The Force Awakens is dark, bleak even, while A New Hope is mostly a feel-good story of a scrappy bunch of underdogs. The first few scenes of The Force Awakens features an entire village being ruthlessly slaughtered by flame-thrower wielding stormtroopers. The creepiest moment that I have ever seen in a Star Wars film to date happens when a dying stormtrooper leaves a bloody hand print on Finn's helmet.

That powerful image alone is enough to prove to me that whatever follows isn't going to be like anything else that we have ever experienced in this franchise. The dark psychosis that we see in Kylo Ren is a level of madness that seems downright out of place in the genteel (by comparison) framework of the original trilogy. In the original films, it was all black and white. You were either on the good side or the bad side, but Kylo is clearly auditioning for the sequel to Fifty Shades of Grey.

He is conflicted and at odds with himself and those around him. This conflict in many ways makes Kylo a more interesting and complicated character than Darth Vader ever got over the course of six films. And we're talking about one of the worst when it comes to big screen baddies.

You only have to look at the fate of Han Solo to realize just how dark this series of films is planning to go. Despite the violence and familial maiming that ran rampant in both the prequel and original trilogies, there was no patricide in those films. Right off the bat, we have Kylo Ren killing his father Han Solo, which the lazy critic will try to compare to Obi Wan's selfless sacrifice in A New Hope.

Such a comparison fails for a myriad of reasons, but the biggest is that I'm just not buying Han's act as one of selflessness. We have idolized Han Solo over the years and his legend has grown to the point where he can do no wrong. But, the truth is that Han Solo is still as roguish as ever, making plenty of mistakes. His self-assured arrogance led him on that walkway with Kylo, believing in his heart that his son would not harm him. His mistake cost him his life and many people take Kylo's line ("Thank you") as proof of Han's sacrifice, but a more chilling interpretation is that Kylo was simply mocking his father for not taking the necessary precautions when dealing with him.

This stance on Han's death scene paints a whole new shade of dark on the film just as the star was on the verge of being completely ravaged. Would these naysayers still hold onto their critiques if the Resistance did not blow up Starkiller Base?
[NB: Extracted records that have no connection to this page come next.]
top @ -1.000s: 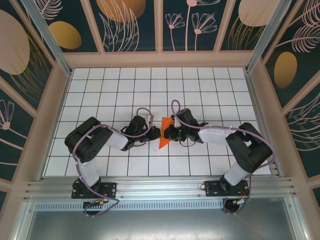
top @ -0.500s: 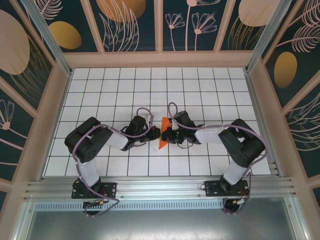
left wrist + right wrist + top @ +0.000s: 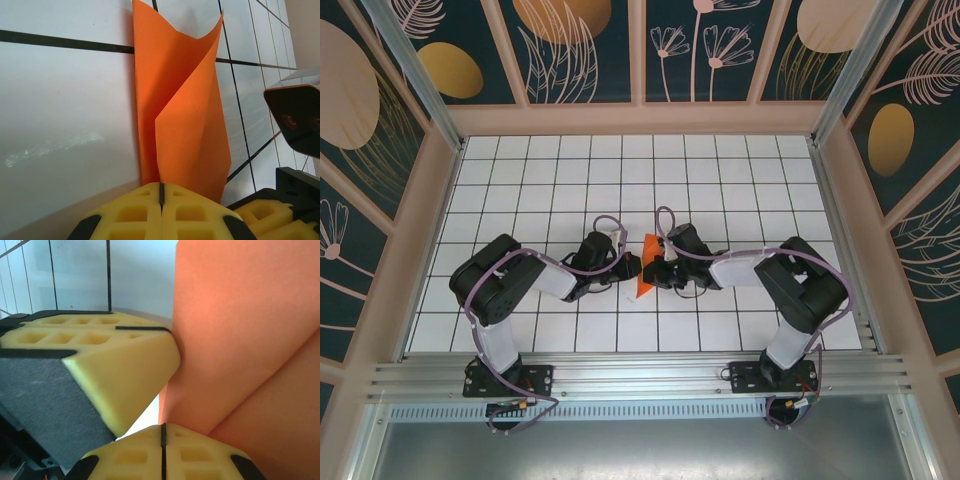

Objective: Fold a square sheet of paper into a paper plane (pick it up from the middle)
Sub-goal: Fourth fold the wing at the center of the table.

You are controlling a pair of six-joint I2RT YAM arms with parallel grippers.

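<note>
Top view: at frame centre, the left end effector (image 3: 631, 268) and right end effector (image 3: 657, 270) meet at the creased orange paper (image 3: 644, 268) over the gridded surface (image 3: 520, 180). Left wrist: yellow pads clamp the paper's lower edge, 2 layers rising up the frame. Right wrist: pads pinch the paper at bottom centre.

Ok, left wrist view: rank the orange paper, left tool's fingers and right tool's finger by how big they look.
1. orange paper
2. left tool's fingers, enlarged by nearness to the camera
3. right tool's finger, partly cropped
</note>
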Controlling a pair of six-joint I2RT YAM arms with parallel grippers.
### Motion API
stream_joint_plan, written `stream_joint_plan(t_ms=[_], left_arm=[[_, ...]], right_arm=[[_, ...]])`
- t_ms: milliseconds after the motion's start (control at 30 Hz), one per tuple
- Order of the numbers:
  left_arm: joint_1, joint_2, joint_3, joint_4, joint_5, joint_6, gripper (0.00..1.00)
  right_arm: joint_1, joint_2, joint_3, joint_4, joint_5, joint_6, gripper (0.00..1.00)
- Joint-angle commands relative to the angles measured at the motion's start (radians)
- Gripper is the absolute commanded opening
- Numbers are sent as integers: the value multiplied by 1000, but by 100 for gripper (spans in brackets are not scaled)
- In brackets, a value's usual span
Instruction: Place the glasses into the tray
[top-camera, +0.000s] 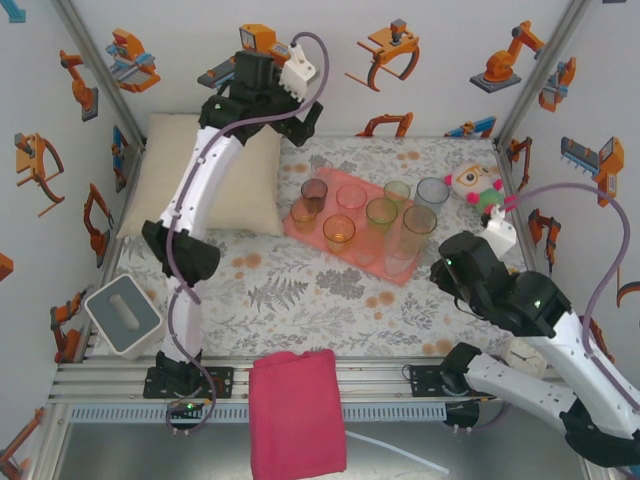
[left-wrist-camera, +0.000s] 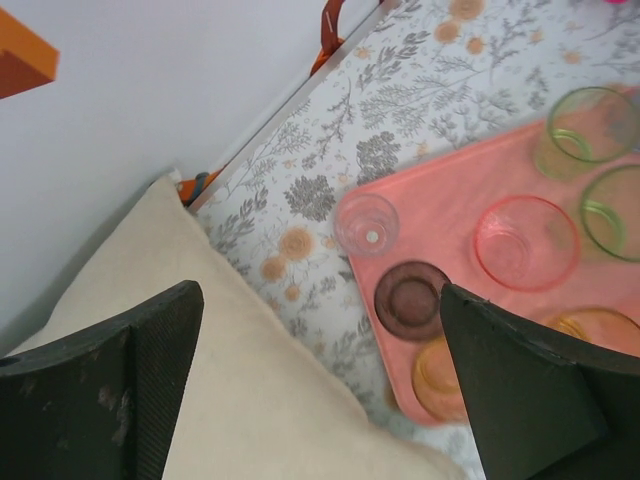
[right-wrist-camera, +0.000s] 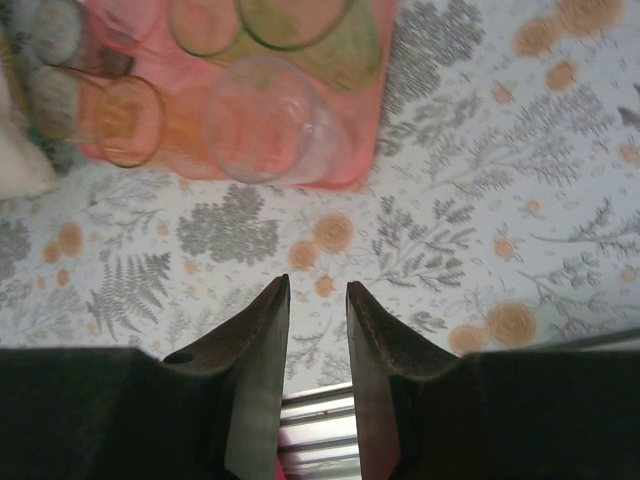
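Salmon tray (left-wrist-camera: 450, 200) holding upright tinted glasses (left-wrist-camera: 525, 243), left gripper (left-wrist-camera: 320, 295) spread wide and empty, right gripper (right-wrist-camera: 316, 283) narrowly parted, also empty

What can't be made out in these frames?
- Top view: whether the grey glass stands on the tray or just off its corner; too small.
- Left wrist view: the tray's right part, cut off by the frame edge.
- Right wrist view: the glasses, blurred; how many, unclear; top edge cuts them off.
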Motion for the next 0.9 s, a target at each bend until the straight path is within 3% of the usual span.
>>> stream_joint_plan(t_ms=[0, 167, 333, 467, 867], left_arm=[[5, -151, -96, -154, 43, -11, 97], [5, -394, -367, -180, 58, -27, 97], [4, -605, -639, -169, 76, -37, 97], [6, -736, -809, -152, 59, -40, 97], [7, -896, -1033, -133, 48, -98, 97]], right_arm=[[-27, -41, -138, -35, -51, 128, 31], [-67, -106, -340, 47, -130, 165, 30], [-239, -88, -520, 245, -332, 119, 26], [-337, -41, -582, 368, -398, 74, 23], [-626, 168, -632, 648, -562, -31, 15]])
Sure, it's another big weapon getting destroyed just in time by a much smaller force, but I wouldn't be surprised to learn that this ending was changed at some point in the process.
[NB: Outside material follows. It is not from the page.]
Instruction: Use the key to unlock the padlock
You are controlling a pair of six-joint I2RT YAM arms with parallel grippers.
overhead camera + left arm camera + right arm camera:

After the death of Han Solo, ending the film with the Resistance getting pummeled would have probably taken The Force Awakens to a place too dark. The ending would have been more in line with The Empire Strikes Back except more dour. The audience needed to get something out of Han's death and a blow to the First Order would do the trick.

It's a difficult balance trying to marry the old with the new in a situation like this. When all three new films have been released I think we will have a much better idea as to what The Force Awakens is and how it fits into the fabric of this sequel trilogy. Of course, if Episode VIII ends with Kylo Ren cutting off Rey's hand in a city in the clouds while proclaiming to be her father, then I reserve the right to change my mind.